Comparison of antioxidant activity of wine phenolic compounds and metabolites in vitro

A comparative study of the antioxidant activity of wine phenolics has been performed. Standards of phenolic compounds, including benzoic and cinnamic acids, flavanols, flavonols and resveratrol, as well as some of their metabolites have been analysed for their antioxidant activity.

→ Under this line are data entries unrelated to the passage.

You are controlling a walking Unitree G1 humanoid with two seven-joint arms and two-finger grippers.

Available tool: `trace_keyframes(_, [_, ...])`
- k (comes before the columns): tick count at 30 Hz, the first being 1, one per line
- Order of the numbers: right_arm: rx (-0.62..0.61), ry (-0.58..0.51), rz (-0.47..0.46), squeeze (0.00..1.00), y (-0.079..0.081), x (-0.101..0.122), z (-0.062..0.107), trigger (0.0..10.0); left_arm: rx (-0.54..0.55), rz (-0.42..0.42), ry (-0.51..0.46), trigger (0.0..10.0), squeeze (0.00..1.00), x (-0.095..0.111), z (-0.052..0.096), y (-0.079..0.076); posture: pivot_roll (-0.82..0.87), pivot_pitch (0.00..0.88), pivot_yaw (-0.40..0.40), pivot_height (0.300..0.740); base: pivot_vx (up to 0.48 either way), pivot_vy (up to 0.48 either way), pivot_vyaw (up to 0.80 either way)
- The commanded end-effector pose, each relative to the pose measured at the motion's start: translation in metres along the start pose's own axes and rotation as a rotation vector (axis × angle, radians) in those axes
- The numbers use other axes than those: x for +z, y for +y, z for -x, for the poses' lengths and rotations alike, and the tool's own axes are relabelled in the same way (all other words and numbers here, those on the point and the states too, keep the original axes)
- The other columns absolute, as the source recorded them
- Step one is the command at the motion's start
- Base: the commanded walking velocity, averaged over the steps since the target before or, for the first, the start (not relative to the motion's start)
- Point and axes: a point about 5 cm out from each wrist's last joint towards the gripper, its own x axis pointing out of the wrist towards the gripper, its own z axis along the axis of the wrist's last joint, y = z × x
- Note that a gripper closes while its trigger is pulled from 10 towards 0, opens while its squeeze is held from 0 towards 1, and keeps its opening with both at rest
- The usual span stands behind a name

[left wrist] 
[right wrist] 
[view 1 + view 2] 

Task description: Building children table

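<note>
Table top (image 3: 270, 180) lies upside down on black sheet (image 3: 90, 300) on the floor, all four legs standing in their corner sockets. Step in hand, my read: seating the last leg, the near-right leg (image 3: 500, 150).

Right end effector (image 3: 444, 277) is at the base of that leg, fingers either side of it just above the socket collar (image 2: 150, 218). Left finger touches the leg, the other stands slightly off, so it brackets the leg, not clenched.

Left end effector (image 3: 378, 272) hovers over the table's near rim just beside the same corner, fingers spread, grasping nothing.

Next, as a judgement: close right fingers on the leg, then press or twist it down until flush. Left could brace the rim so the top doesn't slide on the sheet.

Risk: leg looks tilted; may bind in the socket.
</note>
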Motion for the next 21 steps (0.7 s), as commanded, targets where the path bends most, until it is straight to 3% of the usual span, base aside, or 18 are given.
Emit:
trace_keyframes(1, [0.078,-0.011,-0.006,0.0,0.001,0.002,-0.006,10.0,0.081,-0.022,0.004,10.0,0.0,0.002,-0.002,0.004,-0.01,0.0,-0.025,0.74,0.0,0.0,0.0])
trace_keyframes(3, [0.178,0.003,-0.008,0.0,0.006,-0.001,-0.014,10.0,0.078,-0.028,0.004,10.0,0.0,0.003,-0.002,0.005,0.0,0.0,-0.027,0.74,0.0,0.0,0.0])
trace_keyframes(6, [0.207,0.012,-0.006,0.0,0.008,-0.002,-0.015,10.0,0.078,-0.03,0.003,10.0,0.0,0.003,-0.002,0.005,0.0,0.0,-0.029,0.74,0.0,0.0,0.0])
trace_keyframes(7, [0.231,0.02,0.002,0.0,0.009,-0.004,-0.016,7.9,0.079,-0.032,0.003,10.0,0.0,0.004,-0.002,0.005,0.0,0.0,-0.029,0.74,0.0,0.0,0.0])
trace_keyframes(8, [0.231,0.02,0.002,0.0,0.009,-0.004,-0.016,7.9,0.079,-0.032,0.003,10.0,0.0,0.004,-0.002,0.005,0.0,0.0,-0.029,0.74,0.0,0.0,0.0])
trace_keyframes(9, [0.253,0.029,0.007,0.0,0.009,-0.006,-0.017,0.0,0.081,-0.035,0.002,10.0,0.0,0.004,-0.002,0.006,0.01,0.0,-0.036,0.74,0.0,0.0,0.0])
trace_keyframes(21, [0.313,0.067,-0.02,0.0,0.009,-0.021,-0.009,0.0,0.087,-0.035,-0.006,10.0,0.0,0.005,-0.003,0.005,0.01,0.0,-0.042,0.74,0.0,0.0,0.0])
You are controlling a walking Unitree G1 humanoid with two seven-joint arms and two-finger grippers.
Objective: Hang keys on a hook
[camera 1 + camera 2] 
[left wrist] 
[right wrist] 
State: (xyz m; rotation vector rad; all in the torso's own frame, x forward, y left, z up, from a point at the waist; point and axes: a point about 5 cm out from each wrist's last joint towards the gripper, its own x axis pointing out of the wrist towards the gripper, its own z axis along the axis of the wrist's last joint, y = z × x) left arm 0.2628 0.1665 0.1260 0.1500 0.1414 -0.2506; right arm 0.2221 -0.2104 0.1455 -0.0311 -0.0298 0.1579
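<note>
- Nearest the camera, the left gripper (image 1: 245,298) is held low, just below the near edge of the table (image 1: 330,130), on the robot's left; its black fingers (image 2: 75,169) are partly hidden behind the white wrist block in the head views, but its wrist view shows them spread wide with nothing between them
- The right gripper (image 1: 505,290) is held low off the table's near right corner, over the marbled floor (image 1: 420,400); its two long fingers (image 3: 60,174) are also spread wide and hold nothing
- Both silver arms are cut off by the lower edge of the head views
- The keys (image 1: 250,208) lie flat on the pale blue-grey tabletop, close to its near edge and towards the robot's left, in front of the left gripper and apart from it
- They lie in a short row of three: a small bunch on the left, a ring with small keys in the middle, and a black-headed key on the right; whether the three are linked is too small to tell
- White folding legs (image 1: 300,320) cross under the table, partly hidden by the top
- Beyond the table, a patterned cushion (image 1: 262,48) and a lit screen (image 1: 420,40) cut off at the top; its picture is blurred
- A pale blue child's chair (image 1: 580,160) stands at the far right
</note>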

Antioxidant assays included the 2,2′-azinobis(3-ethylbenzothiazoline-6-sulfonic acid) (ABTS) and the 1,1-diphenyl-2-picrylhydrazyl (DPPH) radical scavenging methods and the Oxygen Radical Absorbance Capacity method (ORAC). We compared the reactivity of standard phenolic compounds under selected tests and obtained a ranking order for each one. Both ABTS and DPPH methods were well correlated. Several new structure–activity relationships were observed. As the number of phenoxyl groups increases, the antioxidant capacity, determined by DPPH and ABTS tests, improves. In the case of the ORAC assay, the ortho-position of phenoxyl groups clearly determines the activity. The metabolites of phenolic compounds present antioxidant activity and their values are similar to those of the phenolic compounds themselves. The choice of solvent, the effect of concentration and the information provided by the three tests under study are considered.